Pour bien bétonner cette envergure moyen-orientale qu’il veut se donner (ou que ses mentors veulent lui donner), il a été jusqu’à parler pratiquement au nom de l’Iran, affirmant que le régime des mollahs n’était nullement à l’origine de l’attaque du 7 octobre. Et il a cherché à nous faire croire que lui-même et son parti n’étaient au courant de rien du tout et que seuls les dirigeants du Hamas avaient planifié, organisé et exécuté, comme des grands, l’opération. Dès le début, les officiels iraniens ont d’ailleurs affiché cette position qui leur permet de télécommander les opérations à distance et de tirer tout le profit politique de cette guerre, sans en assumer la responsabilité directe, de manière à mener le combat, à partir de Téhéran, jusqu’au dernier palestinien. Et jusqu’au dernier libanais…

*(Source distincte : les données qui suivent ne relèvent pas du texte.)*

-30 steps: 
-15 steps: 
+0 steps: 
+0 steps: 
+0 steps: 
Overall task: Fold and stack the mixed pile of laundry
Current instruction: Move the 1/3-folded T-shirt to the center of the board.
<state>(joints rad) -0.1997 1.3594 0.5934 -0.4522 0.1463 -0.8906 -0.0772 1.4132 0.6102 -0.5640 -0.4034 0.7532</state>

Au plan purement local – chapitre évoqué brièvement à la fin du long discours – le chef du Hezbollah a clairement souligné que sa formation se contente, au stade actuel, des escarmouches et des tirs de roquettes le long de la frontière avec Israël, écartant ainsi une grande conflagration généralisée, tout en affirmant (pour satisfaire sans doute son audience) que "toutes les options restent ouvertes". Et pour justifier devant ses partisans cette implication très limitée au niveau géographique et militaire, il a tenu à mettre l’accent sur ce qu’il a considéré être "l’importance stratégique" des actuels accrochages avec l’armée israélienne.

Cerise sur le gâteau, Hassan Nasrallah a rendu hommage dans la foulée à l’action, au Liban-Sud, des organisations armées palestiniennes fondamentalistes qui paradent désormais librement dans les régions méridionales en s’amusant à lancer des roquettes contre Israël. Il n’a évidemment pas précisé, pour l’occasion, qui – au Liban, du moins – l’a mandaté pour disposer de la sorte du pays et décider au nom de tous les Libanais que nous devons continuer à faire les frais des conflits régionaux et des luttes d’influence (étrangères), comme c’est le cas depuis plus d’un demi-siècle.

Dans son discours, le chef du Hezbollah a affiché en filigrane une position iranienne avec une façade palestinienne. Serait-il chimérique d’espérer, malgré tout, un grand retour (politique) de son parti, un jour lointain, sur le terrain exclusivement libanais?